Digital transformation affects every aspect of media organisations' operations, being one of their main priorities in recent years. In the discussion that followed, we heard representatives from The Wall Street Journal, La Nación and South China Morning Post discuss the ways in which they have developed their digital identity and suggest effective strategies that other media outlets can adopt. As, Shazna Nessa, Head of Visual Content and Editor-in-Chief at The Wall Street Journal remarked "At some point our readers became overwhelmed by all the information coming to them. So what we decided to do was to try and present stories and news in a simple way for people to engage with, using plenty of large images and shorter text. So we continued to build on that idea. This was a challenge for reporters who were used to writing lengthy texts. Often, new ideas can stem from a conversation. Technology is in constant evolution. I believe that thinking is the most crucial aspect in our field, both in design and problem-solving. Our readers can't be confined into a single mold."

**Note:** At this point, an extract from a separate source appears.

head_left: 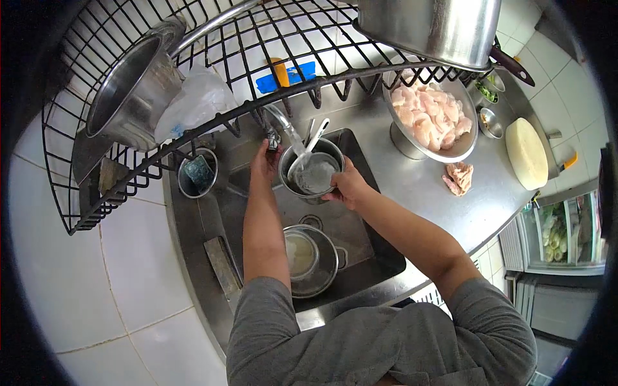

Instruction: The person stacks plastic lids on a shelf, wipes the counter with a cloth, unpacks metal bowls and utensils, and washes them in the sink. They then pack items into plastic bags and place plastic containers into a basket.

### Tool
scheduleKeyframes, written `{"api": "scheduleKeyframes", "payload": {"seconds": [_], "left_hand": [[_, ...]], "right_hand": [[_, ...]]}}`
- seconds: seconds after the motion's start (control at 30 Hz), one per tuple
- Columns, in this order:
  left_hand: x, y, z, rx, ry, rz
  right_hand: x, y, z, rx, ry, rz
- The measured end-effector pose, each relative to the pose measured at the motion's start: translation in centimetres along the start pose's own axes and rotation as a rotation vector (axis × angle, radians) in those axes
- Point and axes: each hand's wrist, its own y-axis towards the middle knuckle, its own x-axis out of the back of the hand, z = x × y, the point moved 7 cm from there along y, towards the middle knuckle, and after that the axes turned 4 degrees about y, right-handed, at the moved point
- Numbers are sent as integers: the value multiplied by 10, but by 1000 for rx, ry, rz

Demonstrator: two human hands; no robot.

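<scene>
My left hand (267, 159) is closed on the tap's knob (273, 138) at the back of the sink (380, 254). Water pours from the faucet spout (279, 116) into a round metal pot (330, 147), which is part full. My right hand (349, 184) grips the pot's right side and holds it above the sink. A spoon with a pale handle (319, 132) leans in the pot, with another thin utensil beside it. Below, a larger metal pan (328, 273) sits in the sink with a smaller bowl of cloudy liquid (300, 255) inside.
Overhead, a black wire rack (251, 100) carries metal pots and a plastic bag. On the right counter stand a bowl of sliced raw meat (431, 116), a loose meat piece (458, 178) and a round pale board (526, 154). A metal container with a scrubber (198, 172) is at left.
</scene>
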Motion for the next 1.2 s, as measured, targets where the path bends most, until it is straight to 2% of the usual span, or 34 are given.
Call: {"api": "scheduleKeyframes", "payload": {"seconds": [0.37, 0.43, 0.67, 0.77, 0.83, 0.87, 0.93, 1.13, 1.2], "left_hand": [[-2, -2, -2, -43, -25, 10], [-2, -3, -6, -68, 80, 16], [-4, -8, -5, -70, 46, -40], [-5, -4, -7, -105, 99, 26], [-8, -2, 6, 117, 112, 127], [-18, -15, 2, 116, 119, 128], [-32, -37, 1, 130, -82, 111], [-5, -4, 8, 101, -268, 55], [-2, -2, 6, 87, -244, 16]], "right_hand": [[2, 3, -4, 102, 0, -16], [2, 5, -6, 91, 1, -16], [9, 8, -11, 59, -12, -35], [12, 9, -12, 66, -28, -63], [12, 10, -12, 70, 2, -44], [11, 9, -12, 72, 31, -28], [11, 7, -11, 80, 29, -42], [15, 20, -18, 124, 36, 1], [17, 17, -17, 115, 30, -14]]}}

In a special hearing session of the audio documentary "TRAUMA", produced by iMEdD, we delve into interviews with survivors and relatives of victims affected by seven major disasters and accidents in Greece from 1999 to date. The common thread that emerged for those affected is a widespread lack of trust in the state and a prevailing sense of impunity. As Kostas Koukoumakas said "We wanted to avoid turning the audio documentary you just listened to into a mere retelling of stories that solely focus on the events of the tragedies, attributing blame and examining who was held accountable. In other words, we had to select the stories in a manner that, at the risk of excluding many - considering our interviews with over 25 people - there remained a common thread that bound them together. That thread was the experience of trauma, both on a personal and collective level."

During the International Journalism Forum 2023, Antoine Malo, a journalist at the Journal du Dimanche, delivered a keynote speech chronicling the largest journalists' strike in French history. It arose following a change of ownership at the JDD and the appointment of an editorial director with a far-right background, lasting 40 days and resulting in mass journalist resignations, eventually prompting an official EU investigation. His speech was followed by a discussion on how the media should cover today’s steady and continuous rise of the far-right. "When an organization has already gained initial impact, trying to isolate it becomes counterproductive", noted journalist Dimitris Psarras.

The International Journalism Forum 2023 wrapped up with a dynamic live journalism session curated by the European Press Prize.